> PROBLEM REQUIREMENTS: Each record that follows must be reproduced exactly.

+++ DATA FOR THIS TASK

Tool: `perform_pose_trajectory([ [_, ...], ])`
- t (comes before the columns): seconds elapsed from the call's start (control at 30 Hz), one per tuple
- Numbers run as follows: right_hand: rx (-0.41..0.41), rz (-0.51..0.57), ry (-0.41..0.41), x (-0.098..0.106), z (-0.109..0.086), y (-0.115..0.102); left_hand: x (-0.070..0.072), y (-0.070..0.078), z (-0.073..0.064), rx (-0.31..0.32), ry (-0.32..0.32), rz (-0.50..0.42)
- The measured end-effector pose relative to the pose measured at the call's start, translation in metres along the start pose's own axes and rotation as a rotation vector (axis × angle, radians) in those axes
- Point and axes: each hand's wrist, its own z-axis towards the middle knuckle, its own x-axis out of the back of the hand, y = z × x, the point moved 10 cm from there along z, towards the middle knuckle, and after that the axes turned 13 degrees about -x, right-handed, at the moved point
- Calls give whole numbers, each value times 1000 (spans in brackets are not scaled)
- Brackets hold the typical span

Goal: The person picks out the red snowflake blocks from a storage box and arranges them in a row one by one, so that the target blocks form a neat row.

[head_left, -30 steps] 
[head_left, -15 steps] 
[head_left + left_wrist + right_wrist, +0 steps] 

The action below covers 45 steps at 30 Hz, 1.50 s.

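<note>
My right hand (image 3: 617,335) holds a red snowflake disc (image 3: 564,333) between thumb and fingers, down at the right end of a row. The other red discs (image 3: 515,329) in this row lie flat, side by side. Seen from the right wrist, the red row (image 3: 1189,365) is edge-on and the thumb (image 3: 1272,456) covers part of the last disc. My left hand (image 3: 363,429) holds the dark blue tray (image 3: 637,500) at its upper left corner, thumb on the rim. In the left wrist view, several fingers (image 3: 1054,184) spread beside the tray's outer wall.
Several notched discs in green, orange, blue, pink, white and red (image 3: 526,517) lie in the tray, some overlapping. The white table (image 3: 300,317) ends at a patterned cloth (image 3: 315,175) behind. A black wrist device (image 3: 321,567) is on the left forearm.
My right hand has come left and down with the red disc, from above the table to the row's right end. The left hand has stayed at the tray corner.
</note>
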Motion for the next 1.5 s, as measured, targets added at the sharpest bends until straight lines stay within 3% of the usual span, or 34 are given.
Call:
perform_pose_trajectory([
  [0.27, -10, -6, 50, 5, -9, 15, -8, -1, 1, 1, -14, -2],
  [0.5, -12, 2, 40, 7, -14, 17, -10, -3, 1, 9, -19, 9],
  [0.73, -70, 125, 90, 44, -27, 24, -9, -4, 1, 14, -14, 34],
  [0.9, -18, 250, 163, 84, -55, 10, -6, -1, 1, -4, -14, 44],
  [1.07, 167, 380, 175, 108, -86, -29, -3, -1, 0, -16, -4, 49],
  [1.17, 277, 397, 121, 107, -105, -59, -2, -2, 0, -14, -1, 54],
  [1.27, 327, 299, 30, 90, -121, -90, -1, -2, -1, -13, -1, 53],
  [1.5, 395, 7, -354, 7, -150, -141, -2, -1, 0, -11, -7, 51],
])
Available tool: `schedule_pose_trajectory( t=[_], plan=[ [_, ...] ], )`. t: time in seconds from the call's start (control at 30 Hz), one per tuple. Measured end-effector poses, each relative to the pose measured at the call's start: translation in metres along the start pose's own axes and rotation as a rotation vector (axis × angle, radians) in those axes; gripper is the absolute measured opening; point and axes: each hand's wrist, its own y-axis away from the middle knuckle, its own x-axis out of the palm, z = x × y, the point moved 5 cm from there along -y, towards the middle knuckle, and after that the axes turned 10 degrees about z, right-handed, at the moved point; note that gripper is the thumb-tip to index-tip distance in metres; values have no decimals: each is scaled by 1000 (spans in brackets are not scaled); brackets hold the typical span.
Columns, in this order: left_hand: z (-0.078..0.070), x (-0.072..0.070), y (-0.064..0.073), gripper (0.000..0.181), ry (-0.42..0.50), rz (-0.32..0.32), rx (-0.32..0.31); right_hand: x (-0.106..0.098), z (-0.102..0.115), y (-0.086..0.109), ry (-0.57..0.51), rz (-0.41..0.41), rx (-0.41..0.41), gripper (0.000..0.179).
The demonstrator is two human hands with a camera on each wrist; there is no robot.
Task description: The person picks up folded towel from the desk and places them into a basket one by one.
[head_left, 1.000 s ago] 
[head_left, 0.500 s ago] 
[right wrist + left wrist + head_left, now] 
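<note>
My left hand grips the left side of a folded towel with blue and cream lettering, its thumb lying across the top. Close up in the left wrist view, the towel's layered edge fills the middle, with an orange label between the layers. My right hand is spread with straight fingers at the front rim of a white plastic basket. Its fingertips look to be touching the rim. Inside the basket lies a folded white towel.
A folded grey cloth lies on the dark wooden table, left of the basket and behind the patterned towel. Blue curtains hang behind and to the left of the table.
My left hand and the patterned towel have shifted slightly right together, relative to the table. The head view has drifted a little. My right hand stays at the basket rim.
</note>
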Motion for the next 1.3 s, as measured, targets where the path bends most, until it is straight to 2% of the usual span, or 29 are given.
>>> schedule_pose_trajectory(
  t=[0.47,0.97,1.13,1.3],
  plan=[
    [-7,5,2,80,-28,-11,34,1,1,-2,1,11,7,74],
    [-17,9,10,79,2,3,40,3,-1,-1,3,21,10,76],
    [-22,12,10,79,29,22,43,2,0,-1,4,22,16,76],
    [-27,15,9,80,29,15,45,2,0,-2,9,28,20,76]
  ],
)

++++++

> WRITTEN SOLUTION:
Tool: `perform_pose_trajectory([ [_, ...], ])`
- t (comes before the columns): seconds elapsed from the call's start (control at 30 Hz), one per tuple
- Numbers run as follows: right_hand: rx (-0.41..0.41), rz (-0.51..0.57), ry (-0.41..0.41), x (-0.098..0.106), z (-0.109..0.086), y (-0.115..0.102); left_hand: x (-0.070..0.072), y (-0.070..0.078), z (-0.073..0.064), rx (-0.31..0.32), ry (-0.32..0.32), rz (-0.50..0.42)
- The measured end-effector pose relative to the pose measured at the call's start, translation in metres along the start pose's own axes and rotation as a rotation vector (axis × angle, radians) in those axes
- Point and axes: each hand's wrist, its own z-axis towards the middle knuckle, its own x-axis out of the back of the hand, y = z × x, the point moved 10 cm from there along z, towards the middle knuckle, and after that the axes turned 13 degrees about -x, right-handed, at the moved point
- Calls give whole numbers, each value times 1000 (spans in brackets are not scaled)
- Brackets hold the typical span

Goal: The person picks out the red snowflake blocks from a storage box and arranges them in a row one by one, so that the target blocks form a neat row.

[head_left, -30 steps] 
[head_left, -15 steps] 
[head_left + left_wrist + right_wrist, +0 steps] 

The action below covers 45 steps at 30 Hz, 1.50 s.

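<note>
My right hand (image 3: 617,335) holds a red snowflake disc (image 3: 564,333) between thumb and fingers, down at the right end of a row. The other red discs (image 3: 515,329) in this row lie flat, side by side. Seen from the right wrist, the red row (image 3: 1189,365) is edge-on and the thumb (image 3: 1272,456) covers part of the last disc. My left hand (image 3: 363,429) holds the dark blue tray (image 3: 637,500) at its upper left corner, thumb on the rim. In the left wrist view, several fingers (image 3: 1054,184) spread beside the tray's outer wall.
Several notched discs in green, orange, blue, pink, white and red (image 3: 526,517) lie in the tray, some overlapping. The white table (image 3: 300,317) ends at a patterned cloth (image 3: 315,175) behind. A black wrist device (image 3: 321,567) is on the left forearm.
My right hand has come left and down with the red disc, from above the table to the row's right end. The left hand has stayed at the tray corner.
</note>
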Motion for the next 1.5 s, as measured, targets added at the sharpest bends until straight lines stay within 3% of the usual span, or 34 are given.
Call:
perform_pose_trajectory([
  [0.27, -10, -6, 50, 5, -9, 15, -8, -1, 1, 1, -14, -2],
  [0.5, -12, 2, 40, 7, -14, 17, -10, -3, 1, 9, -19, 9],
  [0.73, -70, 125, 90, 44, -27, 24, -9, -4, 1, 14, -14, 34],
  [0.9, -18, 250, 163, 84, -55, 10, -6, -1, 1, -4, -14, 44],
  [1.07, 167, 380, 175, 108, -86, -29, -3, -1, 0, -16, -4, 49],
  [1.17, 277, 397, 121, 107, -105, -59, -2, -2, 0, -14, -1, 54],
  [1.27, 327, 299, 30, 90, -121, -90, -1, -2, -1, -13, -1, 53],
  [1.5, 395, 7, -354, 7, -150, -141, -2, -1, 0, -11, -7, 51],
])
Available tool: `schedule_pose_trajectory( t=[_], plan=[ [_, ...] ], )`. t: time in seconds from the call's start (control at 30 Hz), one per tuple. Measured end-effector poses, each relative to the pose measured at the call's start: translation in metres along the start pose's own axes and rotation as a rotation vector (axis × angle, radians) in those axes; gripper is the absolute measured opening; point and axes: each hand's wrist, its own y-axis away from the middle knuckle, its own x-axis out of the palm, z = x × y, the point moved 5 cm from there along -y, towards the middle knuckle, and after that the axes turned 10 degrees about z, right-handed, at the moved point; note that gripper is the thumb-tip to index-tip distance in metres; values have no decimals: each is scaled by 1000 (spans in brackets are not scaled); brackets hold the typical span.
Columns, in this order: left_hand: z (-0.078..0.070), x (-0.072..0.070), y (-0.064..0.073), gripper (0.000..0.181), ry (-0.42..0.50), rz (-0.32..0.32), rx (-0.32..0.31); right_hand: x (-0.106..0.098), z (-0.102..0.115), y (-0.086..0.109), ry (-0.57..0.51), rz (-0.41..0.41), rx (-0.41..0.41), gripper (0.000..0.179).
The demonstrator is two human hands with a camera on each wrist; there is no robot.
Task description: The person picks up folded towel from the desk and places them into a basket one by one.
[head_left, 1.000 s ago] 
[head_left, 0.500 s ago] 
[right wrist + left wrist + head_left, now] 
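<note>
My left hand grips the left side of a folded towel with blue and cream lettering, its thumb lying across the top. Close up in the left wrist view, the towel's layered edge fills the middle, with an orange label between the layers. My right hand is spread with straight fingers at the front rim of a white plastic basket. Its fingertips look to be touching the rim. Inside the basket lies a folded white towel.
A folded grey cloth lies on the dark wooden table, left of the basket and behind the patterned towel. Blue curtains hang behind and to the left of the table.
My left hand and the patterned towel have shifted slightly right together, relative to the table. The head view has drifted a little. My right hand stays at the basket rim.
</note>
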Motion for the next 1.3 s, as measured, targets where the path bends most, until it is straight to 2% of the usual span, or 29 are given.
>>> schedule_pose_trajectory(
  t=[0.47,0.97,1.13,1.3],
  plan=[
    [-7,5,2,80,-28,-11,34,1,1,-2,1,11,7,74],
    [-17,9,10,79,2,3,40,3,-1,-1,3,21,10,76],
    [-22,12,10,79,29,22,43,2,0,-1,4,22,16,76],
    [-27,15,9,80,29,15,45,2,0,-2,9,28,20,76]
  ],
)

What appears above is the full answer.